LeBron also strikes me as a guy, despite all his accomplishments, accolades and bravado, who periodically -- and at the worst possible times -- suffers from a paralyzing loss of confidence.  Again, Jordan, Bird, Reggie, Kobe, all the great end-of-game assassins -- never thought this way.  If Jordan was cold, he shot more, offended by the idea that the ball was not obeying him.  (In one of his most amazing games, MJ -- who had apparently played something like 6 rounds of golf before tip off and completely messed up the mechanics on his shot, actually started off shooting 1-20 against the Miami Heat, yet remained undeterred, and scored 20 points in the 4th quarter, almost dragging the Bulls back from a huge deficit to win the game; John Paxson has said it is his favorite Jordan performance).  After any poor shooting performance, Jordan usually came out the next game in a barely containable fury, having convinced himself that someone on the other team, or in the media,  had been talking trash about him, and laid apocalyptic waste to everything and everyone in his path.  One of my favorite anecdotes about Jordan is that during one NBA Finals game, when he was struggling with his shot, players on the opposing team's bench were becoming more and more dismayed with each Jordan miss, knowing that retribution would be forthcoming in the next game.      

LeBron is not capable of summoning that kind of maniacal, win-at-all-costs intensity, which probably makes him a far healthier and well adjusted person.  But it ain't the stuff of greatness.

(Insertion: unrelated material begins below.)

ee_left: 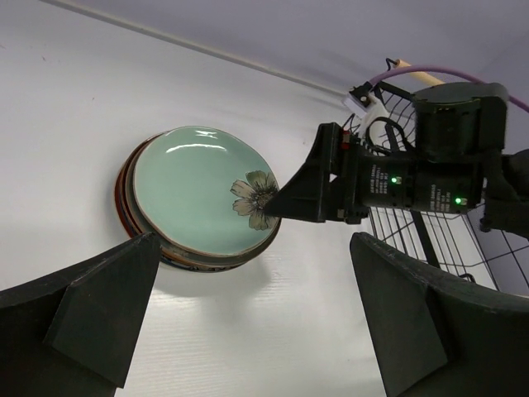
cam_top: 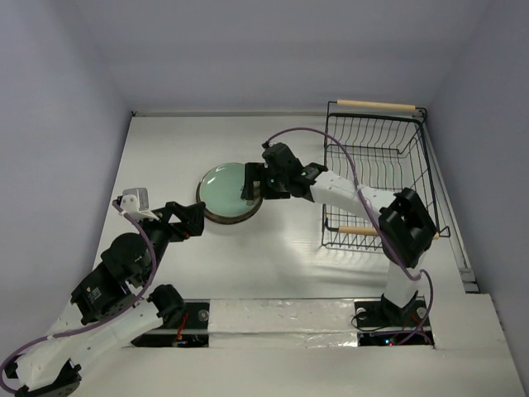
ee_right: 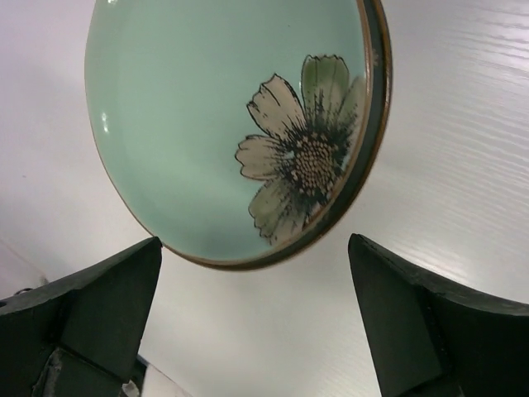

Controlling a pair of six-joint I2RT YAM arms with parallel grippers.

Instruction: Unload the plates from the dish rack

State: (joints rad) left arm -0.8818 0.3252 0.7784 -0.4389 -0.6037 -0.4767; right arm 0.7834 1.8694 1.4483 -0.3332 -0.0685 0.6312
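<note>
A stack of plates [cam_top: 225, 194] lies flat on the white table, mint green plate with a flower on top [ee_left: 198, 194] [ee_right: 223, 124]; rims of other plates show beneath it. The black wire dish rack [cam_top: 376, 169] with wooden handles stands at the right and holds no plates that I can see. My right gripper [cam_top: 251, 184] is open and empty at the stack's right edge, its fingers [ee_right: 107, 298] just off the rim. My left gripper [cam_top: 198, 221] is open and empty, just left of and in front of the stack, fingers [ee_left: 99, 306] apart over bare table.
The right arm [cam_top: 355, 198] reaches across in front of the rack's left side. A raised lip [cam_top: 231, 112] borders the table's far edge, with grey walls around. A white strip [cam_top: 281, 318] lies between the arm bases.
</note>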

The hyper-scrutiny and criticism that LeBron has endured over the past week almost makes me feel bad for him.  But he brought this on himself.  When everyone is a witness, everyone gets to see the train wreck, in super slo-mo, hi-def.  I honestly don't know whether LeBron has the fortitude to snap himself out of this walking coma.  Maybe -- spurred by an adoring home crowd and erupting competitive pride -- he will unleash a legendary, vindicating performance in Game 6.  He's fully capable of putting up a 42/13/8 masterpiece, silencing the haters, and leading his more talented team to a title it should win.  On the other hand, the trend lines don't bode well; four consecutive games of "shrinkage" is a hard thing to reverse. (Plus, the basketball Gods owe Dirk and the Mavs after the Shining-esque officiating horrors inflicted on them in the 2006 Finals.)

I'll be rooting for the Mavs, but I'll also be rooting for LeBron to be great.  Watching a talent like LeBron struggle this mightily is not pleasant viewing.  Well, except in several million Cleveland households.  I'll be expecting great (and by that I don't mean that I hope LeBron plays like Sue Bird.)